1. 44
  1.  

  2. 9

    This has been discussed before, but I was wondering if anything has changed.

    Several difficulties and problems were raised … have they been addressed?

    Does anyone use it?

    1. 10

      I’ve been there for close to 2 years, and have tried to build my own SSB server from scratch (in a non-JS language). Feel free to ask any questions. For starters:

      • The low level protocol (transport encryption, RPC and discovery) is very well documented.

      • The application level protocol has almost no documentation, and what’s there is outdated. You really have to resort to reverse engineer behaviour from existing applications, or reading other’s code.

      • Replication/gossip mechanism is very inefficient, which leads to clients (especially mobile ones) spending a lot of time during the initial sync. There’s a newer gossip protocol which fixes some of these problems, but has zero documentation, and there’s only one implementation (in JS). There are no plans to port it to other languages since there’s a lot of tricky edge cases in there.

      • Yes, the JSON encoding was a mistake. There’s a new format using CBOR, but it’s still a few ways off in terms of mainstream usage in the network.

      • There are questionable decisions at the application level. For example, anyone can assign you new profile pictures or visible names, which can–and has–lead to bullying/name-calling.

      In terms of community, it’s mostly tech-centric, most discussions are either about SSB itself, or related protocols. The overall spirit is positive, focusing on sustainable living, gardening, off-grid, etc.
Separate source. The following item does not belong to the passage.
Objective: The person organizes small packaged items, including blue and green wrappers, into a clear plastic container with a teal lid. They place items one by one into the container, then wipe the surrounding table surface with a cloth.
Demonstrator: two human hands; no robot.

      However, the community is very small. This can get tiring, considering that most clients will show any replies to threads you follow at the top of your timeline (you will see the same 3 to 5 people all the time).

      1. 4

        I’ve also built a partial SSB implementation, in C++. I found a C port of the CLI tool (in an obscure Git repo hosted in SSB), which helped immeasurably with the secure handshake and packet codec. I used Couchbase Lite [of which I’m the architect] as the database. This proved a lot faster than the JS data store, but I still found that pulling all the subscribed content from one pub (on which I’m following a handful of accounts) resulted in a 600MB database. It would have helped if the protocol had an option to pull only messages back to a certain date.

        I’d love to know more about the new protocol, but not if the only way is to decipher a JS codebase.

        It’s a shame they’re so JS-centric. That’s a serious problem for iOS, which has security restrictions that disallow JITs outside of a web browser. Not to mention embedded systems. (And on a personal level I dislike doing serious programming in JS; it feels like sculpting in Jell-O.)

        1. 3

          There are two C implementations of the low level protocol: one for the secret handshake and one for the boxstream (transport encryption). There’s also some integration tests that you can run against your implementation to validate that everything works.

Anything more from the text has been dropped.